» TASK PROMPT:
Of the lines listed below, return exactly those that run from the line containing "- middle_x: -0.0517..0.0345" through the line containing "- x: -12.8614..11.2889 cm", both included.

____

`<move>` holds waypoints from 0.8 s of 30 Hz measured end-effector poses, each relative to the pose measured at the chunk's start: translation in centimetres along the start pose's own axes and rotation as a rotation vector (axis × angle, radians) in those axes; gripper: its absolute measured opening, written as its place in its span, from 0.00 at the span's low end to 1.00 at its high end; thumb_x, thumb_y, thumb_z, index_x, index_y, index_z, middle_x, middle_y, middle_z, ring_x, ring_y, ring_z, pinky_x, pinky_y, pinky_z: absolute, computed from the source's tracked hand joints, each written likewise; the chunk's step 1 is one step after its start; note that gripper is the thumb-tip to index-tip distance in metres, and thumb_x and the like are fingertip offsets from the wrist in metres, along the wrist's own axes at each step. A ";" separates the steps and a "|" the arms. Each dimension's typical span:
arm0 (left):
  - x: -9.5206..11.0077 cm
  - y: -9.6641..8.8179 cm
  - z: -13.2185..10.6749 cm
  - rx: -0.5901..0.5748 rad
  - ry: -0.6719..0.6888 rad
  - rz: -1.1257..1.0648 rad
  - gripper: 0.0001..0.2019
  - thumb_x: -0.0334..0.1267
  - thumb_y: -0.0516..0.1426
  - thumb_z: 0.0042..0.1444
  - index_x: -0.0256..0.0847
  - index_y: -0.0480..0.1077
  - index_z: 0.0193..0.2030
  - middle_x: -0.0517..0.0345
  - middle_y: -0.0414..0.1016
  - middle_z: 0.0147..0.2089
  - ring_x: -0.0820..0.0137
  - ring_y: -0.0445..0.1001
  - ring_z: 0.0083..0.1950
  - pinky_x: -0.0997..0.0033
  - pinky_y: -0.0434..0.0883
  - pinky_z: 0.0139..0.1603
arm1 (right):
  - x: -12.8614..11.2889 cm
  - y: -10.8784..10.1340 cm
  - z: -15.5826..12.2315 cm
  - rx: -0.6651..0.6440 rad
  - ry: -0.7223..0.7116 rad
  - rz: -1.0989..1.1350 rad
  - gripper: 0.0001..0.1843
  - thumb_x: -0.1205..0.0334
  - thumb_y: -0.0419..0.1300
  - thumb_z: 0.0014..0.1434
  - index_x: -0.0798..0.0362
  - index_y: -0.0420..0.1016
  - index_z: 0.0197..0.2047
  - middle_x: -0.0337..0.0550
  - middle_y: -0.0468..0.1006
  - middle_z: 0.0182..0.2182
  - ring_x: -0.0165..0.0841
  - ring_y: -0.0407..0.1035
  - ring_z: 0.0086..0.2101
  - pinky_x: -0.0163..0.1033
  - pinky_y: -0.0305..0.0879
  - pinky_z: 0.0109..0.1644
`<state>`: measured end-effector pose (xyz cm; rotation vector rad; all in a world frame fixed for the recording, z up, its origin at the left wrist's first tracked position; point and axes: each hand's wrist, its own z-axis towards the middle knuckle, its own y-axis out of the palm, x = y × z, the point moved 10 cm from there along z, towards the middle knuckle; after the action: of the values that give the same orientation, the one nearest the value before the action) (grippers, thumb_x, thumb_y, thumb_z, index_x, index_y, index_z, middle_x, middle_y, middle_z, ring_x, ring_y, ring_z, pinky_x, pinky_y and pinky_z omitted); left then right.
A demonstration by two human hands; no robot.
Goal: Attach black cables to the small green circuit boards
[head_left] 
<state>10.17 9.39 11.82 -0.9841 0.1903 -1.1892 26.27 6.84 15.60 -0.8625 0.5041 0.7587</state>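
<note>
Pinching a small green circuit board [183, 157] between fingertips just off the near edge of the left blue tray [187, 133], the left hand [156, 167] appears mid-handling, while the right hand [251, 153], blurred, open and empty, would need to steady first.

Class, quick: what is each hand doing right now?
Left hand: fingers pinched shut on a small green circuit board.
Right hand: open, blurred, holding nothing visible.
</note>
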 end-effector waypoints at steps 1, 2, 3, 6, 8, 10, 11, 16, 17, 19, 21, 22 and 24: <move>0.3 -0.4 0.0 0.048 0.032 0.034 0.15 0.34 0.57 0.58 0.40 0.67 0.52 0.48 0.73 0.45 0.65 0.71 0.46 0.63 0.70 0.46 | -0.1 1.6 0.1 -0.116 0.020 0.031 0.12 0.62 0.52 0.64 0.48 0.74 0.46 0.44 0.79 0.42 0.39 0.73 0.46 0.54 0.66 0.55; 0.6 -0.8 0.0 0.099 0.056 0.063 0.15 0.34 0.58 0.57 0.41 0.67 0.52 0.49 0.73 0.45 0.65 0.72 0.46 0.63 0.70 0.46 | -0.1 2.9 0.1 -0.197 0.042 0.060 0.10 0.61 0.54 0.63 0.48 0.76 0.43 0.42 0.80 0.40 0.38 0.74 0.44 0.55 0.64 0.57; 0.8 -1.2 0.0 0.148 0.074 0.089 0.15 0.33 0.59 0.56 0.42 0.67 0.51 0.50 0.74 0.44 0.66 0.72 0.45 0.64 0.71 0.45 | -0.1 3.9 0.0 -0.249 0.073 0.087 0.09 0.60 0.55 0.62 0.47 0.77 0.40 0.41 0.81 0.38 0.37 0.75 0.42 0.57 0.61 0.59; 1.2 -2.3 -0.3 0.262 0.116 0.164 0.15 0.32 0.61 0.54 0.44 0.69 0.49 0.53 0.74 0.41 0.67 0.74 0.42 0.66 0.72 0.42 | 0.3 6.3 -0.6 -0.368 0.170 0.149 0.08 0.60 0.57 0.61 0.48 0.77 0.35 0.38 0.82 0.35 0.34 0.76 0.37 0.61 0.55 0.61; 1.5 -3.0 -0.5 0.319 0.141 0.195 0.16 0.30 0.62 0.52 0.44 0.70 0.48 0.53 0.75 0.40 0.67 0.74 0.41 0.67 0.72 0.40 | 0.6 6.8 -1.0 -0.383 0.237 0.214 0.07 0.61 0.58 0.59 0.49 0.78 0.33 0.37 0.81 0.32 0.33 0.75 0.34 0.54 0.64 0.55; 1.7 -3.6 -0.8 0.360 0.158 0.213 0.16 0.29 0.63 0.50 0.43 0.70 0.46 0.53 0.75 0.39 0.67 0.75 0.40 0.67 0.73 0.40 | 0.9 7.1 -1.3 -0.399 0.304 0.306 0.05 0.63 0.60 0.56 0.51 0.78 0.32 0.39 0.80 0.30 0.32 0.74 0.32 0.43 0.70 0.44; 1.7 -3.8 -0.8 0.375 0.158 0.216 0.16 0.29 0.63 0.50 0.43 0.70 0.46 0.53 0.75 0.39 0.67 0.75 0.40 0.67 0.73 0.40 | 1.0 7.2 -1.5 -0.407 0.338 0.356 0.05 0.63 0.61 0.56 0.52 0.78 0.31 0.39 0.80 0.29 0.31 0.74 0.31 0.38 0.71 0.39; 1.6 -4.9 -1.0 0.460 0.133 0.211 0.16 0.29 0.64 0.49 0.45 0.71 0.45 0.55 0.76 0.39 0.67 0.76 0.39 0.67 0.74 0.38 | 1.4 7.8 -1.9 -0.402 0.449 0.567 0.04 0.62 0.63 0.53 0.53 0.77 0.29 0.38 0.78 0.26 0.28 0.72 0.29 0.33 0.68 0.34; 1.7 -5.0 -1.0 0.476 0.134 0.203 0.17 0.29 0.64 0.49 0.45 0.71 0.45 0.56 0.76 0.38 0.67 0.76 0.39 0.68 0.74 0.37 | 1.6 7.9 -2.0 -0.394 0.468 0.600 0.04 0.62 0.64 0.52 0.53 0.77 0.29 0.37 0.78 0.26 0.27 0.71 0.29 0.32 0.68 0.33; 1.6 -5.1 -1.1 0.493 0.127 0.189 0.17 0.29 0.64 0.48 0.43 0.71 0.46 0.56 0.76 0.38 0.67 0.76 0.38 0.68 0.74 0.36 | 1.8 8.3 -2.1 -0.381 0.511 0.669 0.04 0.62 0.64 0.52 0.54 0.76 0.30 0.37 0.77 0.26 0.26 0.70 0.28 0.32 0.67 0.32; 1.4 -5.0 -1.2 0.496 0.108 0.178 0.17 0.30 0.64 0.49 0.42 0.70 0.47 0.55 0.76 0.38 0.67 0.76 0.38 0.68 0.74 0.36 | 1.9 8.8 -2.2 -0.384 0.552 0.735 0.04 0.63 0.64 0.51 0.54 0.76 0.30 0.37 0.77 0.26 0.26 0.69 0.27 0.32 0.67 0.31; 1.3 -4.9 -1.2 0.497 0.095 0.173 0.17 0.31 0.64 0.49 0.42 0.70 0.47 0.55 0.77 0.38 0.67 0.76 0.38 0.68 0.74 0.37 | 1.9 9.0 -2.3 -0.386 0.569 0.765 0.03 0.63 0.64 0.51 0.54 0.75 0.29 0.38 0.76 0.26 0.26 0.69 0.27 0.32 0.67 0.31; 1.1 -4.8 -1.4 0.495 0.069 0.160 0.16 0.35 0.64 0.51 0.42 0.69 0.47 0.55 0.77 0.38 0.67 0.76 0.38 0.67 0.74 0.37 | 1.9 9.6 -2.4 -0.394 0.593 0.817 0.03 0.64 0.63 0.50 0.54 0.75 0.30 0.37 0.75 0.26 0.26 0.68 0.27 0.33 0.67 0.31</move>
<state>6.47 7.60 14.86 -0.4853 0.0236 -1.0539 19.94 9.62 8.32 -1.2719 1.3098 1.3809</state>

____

» SOLUTION:
  - middle_x: -0.0517..0.0345
  - middle_y: -0.0414..0.1016
  - middle_z: 0.0147..0.2089
  - ring_x: -0.0820..0.0137
  - ring_y: -0.0445..0.1001
  - ring_z: 0.0083..0.1950
  - pinky_x: -0.0997..0.0033
  - pinky_y: -0.0434..0.0883
  - pinky_z: 0.0139..0.1603
arm1 (right):
  - x: -12.8614..11.2889 cm

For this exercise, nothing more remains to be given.